WHAT THE EXERCISE ASKS: Copy the listing verbatim, excluding any images found in it.

RECORDED INFORMATION section start

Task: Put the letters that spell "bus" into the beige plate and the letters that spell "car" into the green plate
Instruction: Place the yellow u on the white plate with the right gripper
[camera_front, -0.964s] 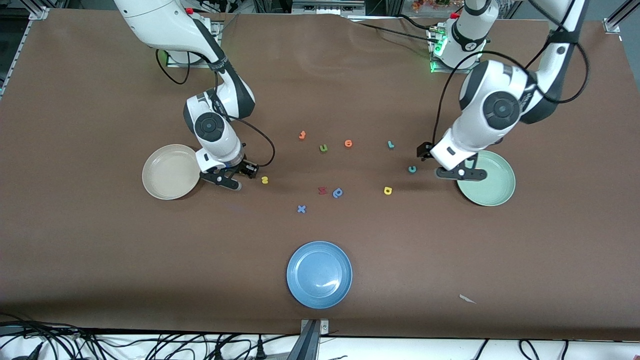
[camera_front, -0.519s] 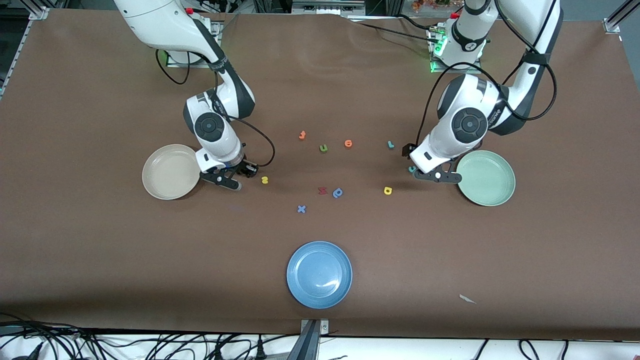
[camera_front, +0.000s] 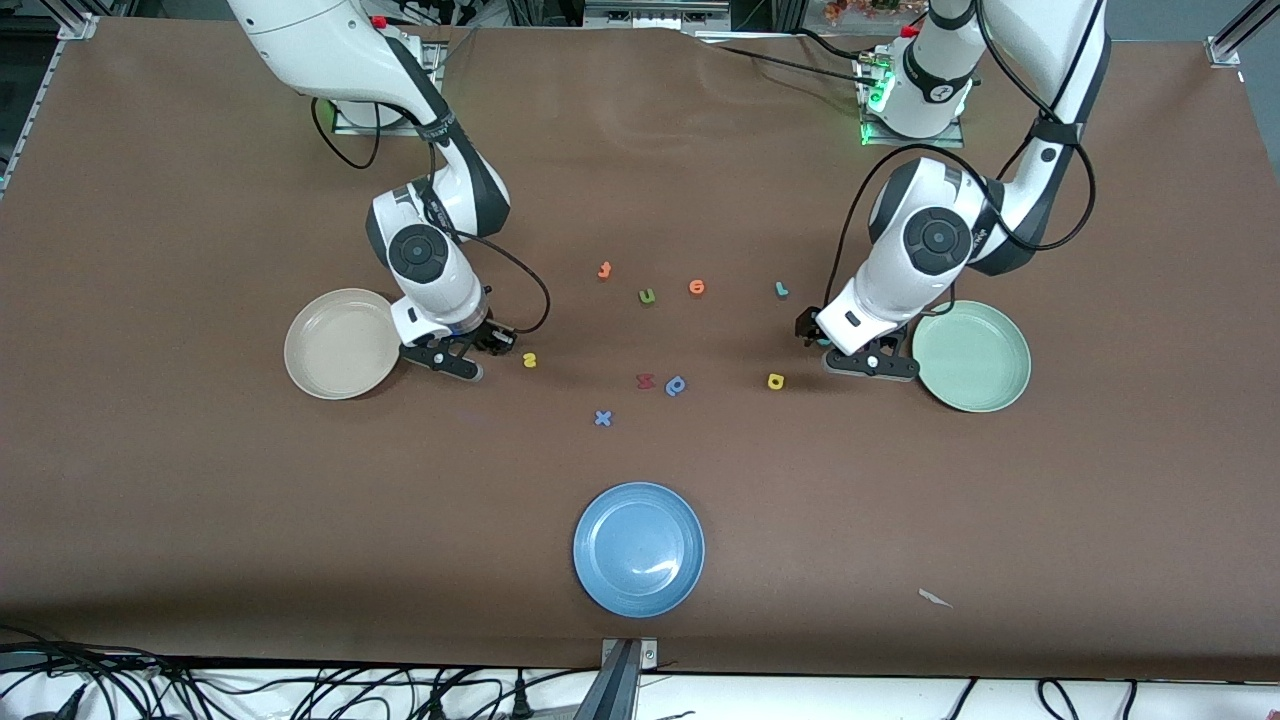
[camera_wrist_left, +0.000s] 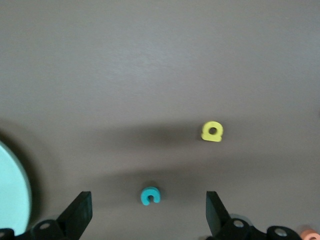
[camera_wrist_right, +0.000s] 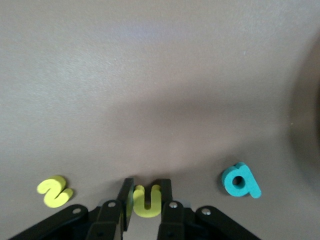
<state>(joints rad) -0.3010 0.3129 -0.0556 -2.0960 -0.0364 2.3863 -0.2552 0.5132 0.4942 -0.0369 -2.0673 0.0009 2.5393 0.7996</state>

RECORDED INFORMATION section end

RESPONSE TO THIS EXERCISE:
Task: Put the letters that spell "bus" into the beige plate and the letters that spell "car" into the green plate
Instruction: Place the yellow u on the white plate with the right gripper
[camera_front, -0.964s] 
[camera_front, -0.519s] 
[camera_front, +0.000s] 
[camera_wrist_left, +0.000s] 
[camera_wrist_right, +0.000s] 
<state>(joints rad) -0.3010 0.3129 -0.0556 -2.0960 -0.0364 2.3863 -0.2552 0.5132 0.4942 -0.0369 -2.0673 0.0009 2.5393 0.7996</state>

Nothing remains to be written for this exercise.